What's the tradeoff with embedding dimensionality?

Higher dimensions (1536, 3072) capture more nuance and tend to score higher on benchmarks but cost linearly more in storage, RAM, and query time — a billion 3072-dim float32 vectors is 12 TB before any index overhead. Lower dimensions (384, 768) are 4–8x cheaper and the quality gap narrows on domain-specific corpora. Matryoshka embeddings (MRL) give you both: train at high dimension but truncate to lower dimension at serve time with graceful quality degradation. Practical rule: start at 768, only move to 1536+ if eval shows it actually helps your task.

Why does retrieval fail even when the answer is in the corpus?

Most common reasons in order: (1) chunking split the answer across boundaries so no single chunk contains the full context; (2) the query's vocabulary doesn't overlap semantically with the document's (a question phrased in user-speak vs a chunk in technical jargon — embeddings help here but aren't magic); (3) the right chunk is in the index but ranked just below your top-k cutoff; (4) embedding model mismatch (you re-embedded the corpus with a new model but kept the old query encoder); (5) for rare exact tokens like product SKUs, dense retrieval just doesn't work — needs BM25 hybrid.

How do you decide between an open-source and a proprietary embedding model?
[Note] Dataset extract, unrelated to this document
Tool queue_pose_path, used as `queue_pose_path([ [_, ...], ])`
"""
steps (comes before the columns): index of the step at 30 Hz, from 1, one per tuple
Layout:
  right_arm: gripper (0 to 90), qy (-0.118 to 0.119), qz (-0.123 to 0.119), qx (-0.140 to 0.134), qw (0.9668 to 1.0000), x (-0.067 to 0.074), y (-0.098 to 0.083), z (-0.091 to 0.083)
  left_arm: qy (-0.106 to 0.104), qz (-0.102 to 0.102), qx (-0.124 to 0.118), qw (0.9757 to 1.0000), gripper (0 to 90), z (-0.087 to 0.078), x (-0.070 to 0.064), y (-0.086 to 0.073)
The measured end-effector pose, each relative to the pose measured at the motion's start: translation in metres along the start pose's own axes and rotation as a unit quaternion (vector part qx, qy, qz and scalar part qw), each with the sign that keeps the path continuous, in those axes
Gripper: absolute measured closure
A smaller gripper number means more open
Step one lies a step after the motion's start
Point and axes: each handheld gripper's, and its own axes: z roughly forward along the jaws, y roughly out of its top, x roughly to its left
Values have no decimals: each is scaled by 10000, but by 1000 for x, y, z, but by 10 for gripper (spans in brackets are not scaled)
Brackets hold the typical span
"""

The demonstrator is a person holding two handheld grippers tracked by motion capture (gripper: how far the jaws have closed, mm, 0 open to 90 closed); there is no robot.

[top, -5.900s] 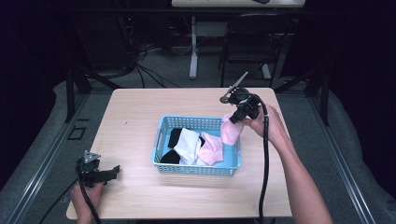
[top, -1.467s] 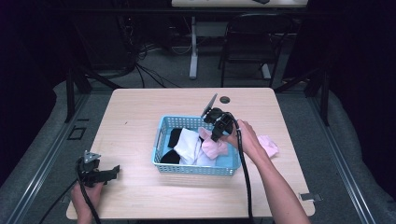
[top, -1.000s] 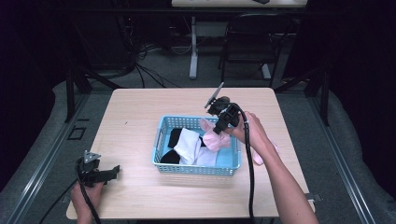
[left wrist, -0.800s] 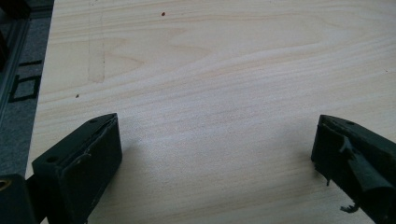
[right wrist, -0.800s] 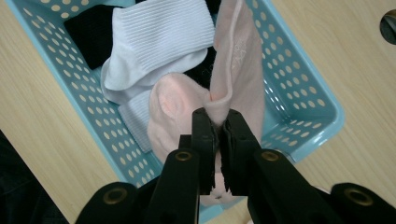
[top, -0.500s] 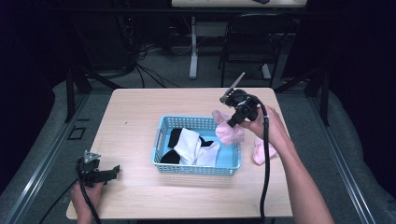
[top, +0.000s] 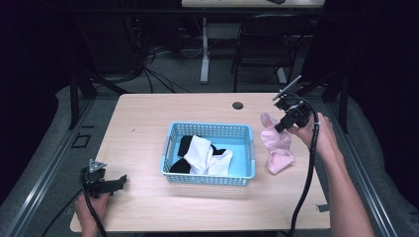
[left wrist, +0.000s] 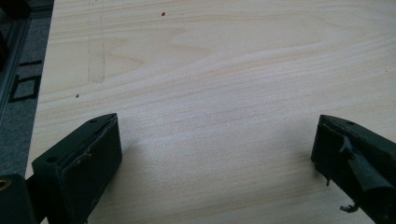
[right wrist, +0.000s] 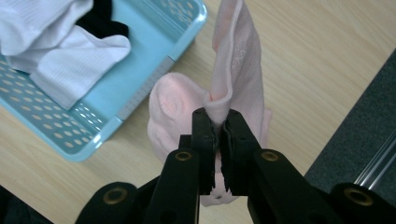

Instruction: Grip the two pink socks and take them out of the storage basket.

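Observation:
My right gripper (top: 280,129) (right wrist: 218,116) is shut on a pink sock (top: 274,134) (right wrist: 233,70) and holds it just above the table, right of the blue basket (top: 173,139) (right wrist: 140,95). A second pink sock (top: 280,161) (right wrist: 170,112) lies on the wood under it. White socks (top: 205,154) (right wrist: 51,56) and black socks (top: 184,145) (right wrist: 100,18) lie in the basket. My left gripper (top: 121,180) (left wrist: 215,154) rests open at the table's front left corner, nothing between its jaws.
The wooden table (top: 148,118) has a round cable hole (top: 237,105) near its far edge. A dark chair (top: 269,44) and a desk leg (top: 204,49) stand behind the table. Grey floor surrounds it.
My right gripper has carried the pink sock up out of the basket and rightward, past the basket's right wall, over the sock on the table. The left gripper has stayed still.

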Motion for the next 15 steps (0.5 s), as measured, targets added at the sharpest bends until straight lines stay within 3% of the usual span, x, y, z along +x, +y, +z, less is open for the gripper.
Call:
queue_pose_path([
  [7,849,-24,178,59,9998,-18,-17,7,1,0,0,10000,17,0,0,0],
  [15,849,-37,360,94,9993,-30,-31,18,2,-5,-2,10000,18,0,0,0],
])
Check the MTEB leaderboard for your task type (retrieval, clustering, classification) at your size budget. Open-source bge-large, e5-mistral, and gte-large are competitive with the best proprietary models on most retrieval tasks. Proprietary (Voyage, Cohere, OpenAI text-embedding-3-large) often edge out on specialized tasks (code, multilingual) and are operationally simpler — one API call, no GPU. Self-hosting wins on cost at high volume (~>100M embeddings/month), data residency, and the ability to fine-tune. The decision is rarely about peak quality; it's about ops fit.

How do you measure embedding quality on your own data?
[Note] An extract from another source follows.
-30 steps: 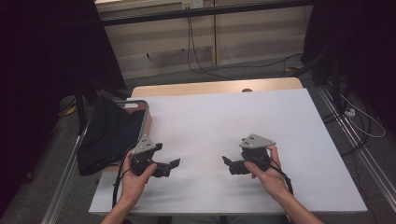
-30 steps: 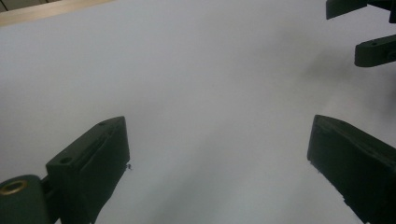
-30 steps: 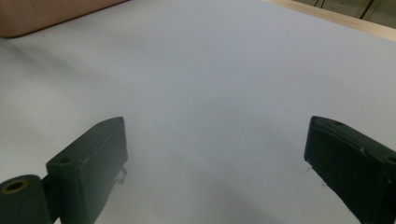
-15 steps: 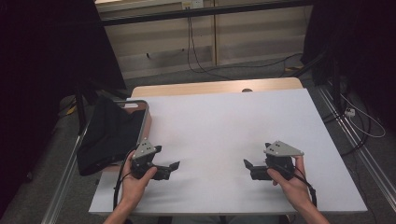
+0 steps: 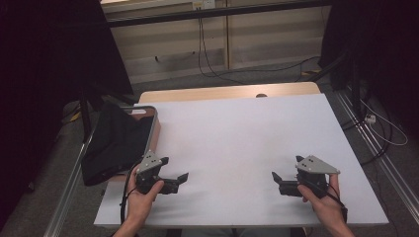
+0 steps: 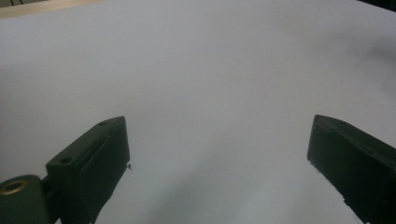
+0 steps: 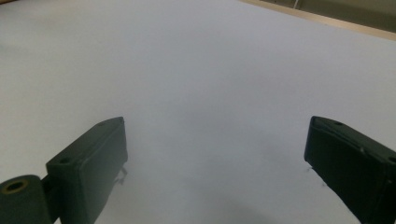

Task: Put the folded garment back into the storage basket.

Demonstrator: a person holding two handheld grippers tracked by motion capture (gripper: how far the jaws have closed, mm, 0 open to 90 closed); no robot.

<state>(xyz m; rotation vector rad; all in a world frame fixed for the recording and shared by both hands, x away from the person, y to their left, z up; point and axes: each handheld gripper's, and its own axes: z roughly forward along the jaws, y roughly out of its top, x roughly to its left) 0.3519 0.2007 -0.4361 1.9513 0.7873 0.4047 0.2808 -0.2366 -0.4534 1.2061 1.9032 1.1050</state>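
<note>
My left gripper (image 5: 174, 169) is held low over the white tabletop (image 5: 237, 133) near its front left, jaws pointing right and open with nothing between them. My right gripper (image 5: 286, 168) hovers near the front right, jaws pointing left, also open and empty. In the left gripper view the left gripper (image 6: 217, 140) has its two black jaws spread wide over bare white surface. The right gripper view shows the right gripper (image 7: 217, 140) the same way, spread wide over bare white surface.
A black cloth (image 5: 116, 140) lies in a tray (image 5: 156, 123) that hangs over the table's left edge, just behind my left hand. A wooden strip (image 5: 222, 93) runs along the far edge. Cables lie on the floor beyond the table.
My right gripper has moved to the right and slightly nearer the front edge. The left gripper has stayed almost where it was.
</note>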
Build a small (200–500 example) labeled set of (query, relevant_doc_id) pairs and compute recall@k and MRR for each candidate model. The query side should mirror real user queries, not paraphrases of doc text — that's the bias trap that makes every embedding model look great. For unlabeled data, bootstrap with an LLM: prompt it with each chunk and ask it to generate a plausible question, then check that the question retrieves its source chunk in the top-5. The MTEB leaderboard tells you the average; your gold set tells you the truth for your domain.